Perhaps unsurprisingly, GIS plays a major role in many of these initiatives. From the tracking of ocean waste as it travels through the ocean, to geographical hotspots in which marine species and seabirds are most significantly affected by surface plastics; from recording washed-up waste products on beaches across the world in app-supported open-sourced databases to citizen science campaigns, GIS has become central to the future of marine pollution research, activism and policy.

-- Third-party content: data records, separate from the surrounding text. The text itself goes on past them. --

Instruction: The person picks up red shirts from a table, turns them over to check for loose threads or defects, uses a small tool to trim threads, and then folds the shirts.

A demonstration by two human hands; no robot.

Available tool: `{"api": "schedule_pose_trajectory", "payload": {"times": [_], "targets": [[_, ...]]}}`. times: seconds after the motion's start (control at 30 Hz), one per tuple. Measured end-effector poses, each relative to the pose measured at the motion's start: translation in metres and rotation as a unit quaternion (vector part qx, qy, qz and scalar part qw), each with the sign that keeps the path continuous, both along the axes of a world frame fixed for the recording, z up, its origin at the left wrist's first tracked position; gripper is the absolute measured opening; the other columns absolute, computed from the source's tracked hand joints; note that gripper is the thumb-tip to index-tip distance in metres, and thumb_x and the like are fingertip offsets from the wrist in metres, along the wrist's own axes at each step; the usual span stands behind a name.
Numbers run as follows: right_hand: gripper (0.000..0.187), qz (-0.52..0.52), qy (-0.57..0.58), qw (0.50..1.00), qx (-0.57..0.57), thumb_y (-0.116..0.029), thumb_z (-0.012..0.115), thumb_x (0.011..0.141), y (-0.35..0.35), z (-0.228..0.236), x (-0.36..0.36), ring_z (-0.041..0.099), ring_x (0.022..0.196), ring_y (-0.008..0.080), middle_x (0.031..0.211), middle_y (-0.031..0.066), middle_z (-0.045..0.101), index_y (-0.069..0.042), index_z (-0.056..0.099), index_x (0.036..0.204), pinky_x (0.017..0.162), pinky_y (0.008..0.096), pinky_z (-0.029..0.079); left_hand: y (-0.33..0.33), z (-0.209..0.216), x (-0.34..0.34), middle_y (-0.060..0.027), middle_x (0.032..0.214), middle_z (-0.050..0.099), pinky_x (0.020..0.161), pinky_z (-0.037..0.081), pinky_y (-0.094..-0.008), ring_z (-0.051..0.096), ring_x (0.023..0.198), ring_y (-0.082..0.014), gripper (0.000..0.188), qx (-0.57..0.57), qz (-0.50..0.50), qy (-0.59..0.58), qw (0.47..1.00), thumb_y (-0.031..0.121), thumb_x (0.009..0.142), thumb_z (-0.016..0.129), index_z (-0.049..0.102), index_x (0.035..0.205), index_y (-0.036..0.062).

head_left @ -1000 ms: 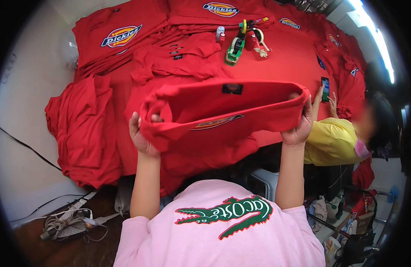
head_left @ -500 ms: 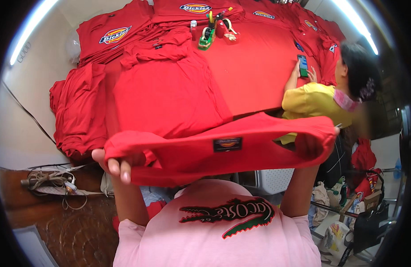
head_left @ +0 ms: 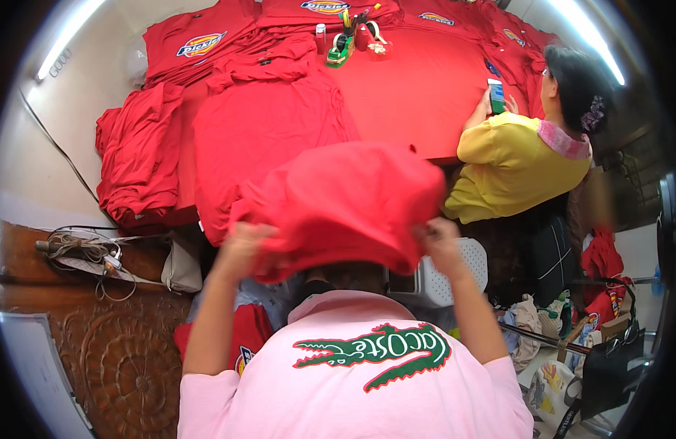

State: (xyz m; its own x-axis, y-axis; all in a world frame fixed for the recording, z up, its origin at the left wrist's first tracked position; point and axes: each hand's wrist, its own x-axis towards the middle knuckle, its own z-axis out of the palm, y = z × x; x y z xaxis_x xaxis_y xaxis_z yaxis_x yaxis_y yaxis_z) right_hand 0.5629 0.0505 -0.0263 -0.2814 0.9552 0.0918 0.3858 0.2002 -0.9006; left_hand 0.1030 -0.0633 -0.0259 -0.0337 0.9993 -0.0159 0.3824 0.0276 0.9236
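My left hand and right hand each have fingers closed on an edge of the bunched red cotton shirt, holding it up between them at chest height — just short of the red-covered surface — so the cloth hangs free.

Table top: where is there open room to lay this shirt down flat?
The widest free patch of table lies between the spread shirt, the tape dispenser and the seated person. Shirt piles crowd the left edge and far edge. Both hands grip the held shirt.
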Motion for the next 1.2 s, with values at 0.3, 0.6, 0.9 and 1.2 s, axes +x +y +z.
{"api": "schedule_pose_trajectory", "payload": {"times": [0.3, 0.6, 0.9, 1.2], "targets": [[0.036, -0.022, -0.064, 0.83, -0.554, -0.04, 0.071, 0.097, -0.092, -0.16, 0.04, 0.06, 0.062, 0.0172, 0.078, 0.0048, 0.068, -0.005, 0.069, 0.088, 0.05, 0.0356, 0.045, -0.135, -0.211, 0.002, -0.0259, 0.121, 0.072, 0.107, 0.048, -0.0458, 0.066, 0.121, -0.0377, 0.079, -0.534, 0.041, 0.066, 0.842, 0.065, 0.098, 0.058, 0.071, 0.12, -0.0097], [0.022, 0.017, 0.281, 0.813, -0.51, -0.035, 0.068, 0.1, 0.039, -0.067, -0.044, 0.058, 0.062, 0.0067, 0.083, -0.0032, 0.069, -0.013, 0.07, 0.1, 0.044, 0.0214, 0.034, -0.032, -0.088, -0.05, -0.0177, 0.109, 0.077, 0.104, 0.051, -0.0431, 0.073, 0.105, -0.0323, 0.056, -0.196, 0.109, -0.565, 0.794, 0.044, 0.107, 0.053, 0.068, 0.121, -0.0075], [0.017, 0.085, 0.366, 0.831, -0.41, -0.022, 0.074, 0.09, 0.151, -0.001, -0.089, 0.059, 0.063, 0.0101, 0.084, 0.0025, 0.069, -0.006, 0.068, 0.092, 0.043, 0.0242, 0.037, 0.05, 0.011, -0.131, -0.0256, 0.091, 0.076, 0.093, 0.056, -0.0537, 0.074, 0.09, -0.0423, 0.058, -0.024, -0.106, -0.47, 0.876, 0.044, 0.096, 0.063, 0.076, 0.093, -0.0121], [0.013, 0.029, 0.45, 0.822, -0.348, -0.023, 0.07, 0.099, 0.35, 0.001, -0.236, 0.052, 0.061, 0.0056, 0.075, -0.0074, 0.054, -0.014, 0.06, 0.099, 0.044, 0.0208, 0.033, 0.278, 0.0, -0.234, -0.0297, 0.155, 0.046, 0.126, 0.03, -0.0462, 0.042, 0.148, -0.0388, 0.103, -0.023, -0.016, -0.648, 0.761, 0.075, 0.101, 0.037, 0.038, 0.151, -0.0148]]}}
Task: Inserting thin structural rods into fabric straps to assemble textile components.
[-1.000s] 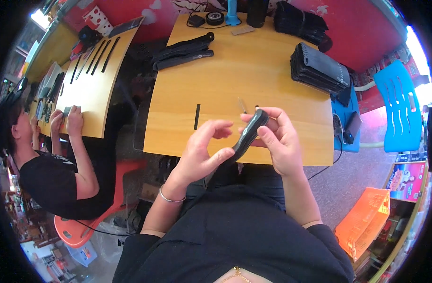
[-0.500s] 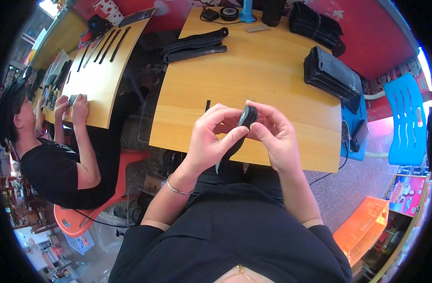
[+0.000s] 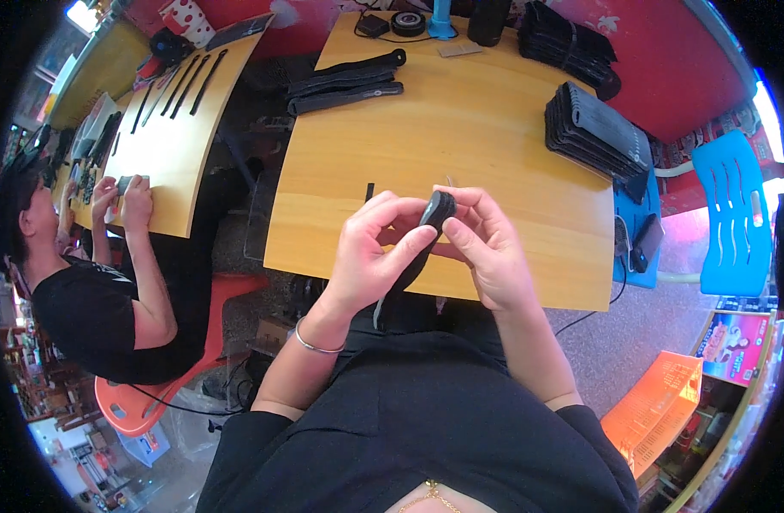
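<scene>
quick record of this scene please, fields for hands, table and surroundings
left hand: thumb-and-finger grip on a dark strip
right hand: thumb-and-finger grip near the strip's upper end
table: wooden, yellow-brown
beyond left hand: short black strip, flat on table
far left of table: pile of long dark pieces
right of table: stack of dark pieces
beside table, right: blue chair
nearby, left: seated co-worker at another table

The held strip (image 3: 444,206) looks like matt cloth, the tabletop (image 3: 460,120) like smooth wood.
</scene>
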### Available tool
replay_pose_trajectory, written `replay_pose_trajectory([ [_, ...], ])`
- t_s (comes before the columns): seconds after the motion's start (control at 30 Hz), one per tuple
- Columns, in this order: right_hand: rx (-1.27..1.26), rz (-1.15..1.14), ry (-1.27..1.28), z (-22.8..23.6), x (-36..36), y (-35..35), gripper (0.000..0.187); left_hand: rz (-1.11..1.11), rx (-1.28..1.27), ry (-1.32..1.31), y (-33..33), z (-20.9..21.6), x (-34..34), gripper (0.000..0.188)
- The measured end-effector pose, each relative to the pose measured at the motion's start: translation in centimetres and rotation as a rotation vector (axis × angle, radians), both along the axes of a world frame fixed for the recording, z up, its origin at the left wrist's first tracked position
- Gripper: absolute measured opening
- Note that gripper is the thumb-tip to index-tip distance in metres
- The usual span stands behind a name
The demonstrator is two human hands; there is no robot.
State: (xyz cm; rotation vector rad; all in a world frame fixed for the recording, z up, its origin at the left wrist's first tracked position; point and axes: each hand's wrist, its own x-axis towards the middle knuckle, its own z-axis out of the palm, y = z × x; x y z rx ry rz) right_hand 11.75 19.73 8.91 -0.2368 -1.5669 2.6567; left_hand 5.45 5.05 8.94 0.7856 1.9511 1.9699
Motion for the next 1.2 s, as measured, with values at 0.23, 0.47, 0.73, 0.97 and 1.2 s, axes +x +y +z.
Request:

Similarly, at Dalhousie’s Marine Affairs Program, we have begun the set-up of a long-term data collection program to monitor marine pollution at a local level. Using five separate sites for study around the Halifax Harbour, our class split into groups to investigate the state of the area’s shorelines, in an effort to examine incoming and outgoing waste products, and determine what they are, where they’re coming from, and why.
The study sites chosen were largely areas high in public traffic, and theoretically of some significance to Haligonians for continued use, or aesthetic values, varying across locations. Understanding exactly who uses the designated areas and for what purposes became an important question to consider. My group studied the renowned Point Pleasant Park, once a coastal defence battery tasked with defending the Halifax from various enemy factions since its mid-18th Century inception; now a large piece of forested land at the southern tip of the city’s shoreline peninsula, cut by a maze of pedestrian trails and historic landmarks at which locals walk their dogs and summertime tourists flock in droves.
Point Pleasant has always been a high-use area, and in examining the sandy Black Rock Beach – used primarily for swimming when local e. coli levels are not harmful – we hoped to determine which of the waste products found were coming from pedestrian passers-by, and which were washing from the water. We divided the beach, about 800 metres-squared, into a four-part transect, and combed the kelp- and Irish moss-laced sediment for even the tiniest detectable pieces of waste. Over both searches, we came across an array of trash types, including plastic shards, various metals, foam, fishing gear, toy remnants, shreds of old clothing, fragmented glass, and hundreds of used cigarettes, just to name a few. During the counting process, we separated each piece of waste into categories, to get a better idea of what the location of each individual element could say about its point of origin. For instance, we expected we’d see more cigarette butts closer to the walking trail at the western edge of the beach, and prediction proved correct. After sorting, we input the locational data of the collected waste products into ArcGIS. We then mapped our findings digitally, overlaying surrounding features, such as pedestrian trails, garbage bins, recycling and compost infrastructure, nearby zones of high recreational use (i.e., areas designated for picnic and barbecue), signage and parking areas, among others.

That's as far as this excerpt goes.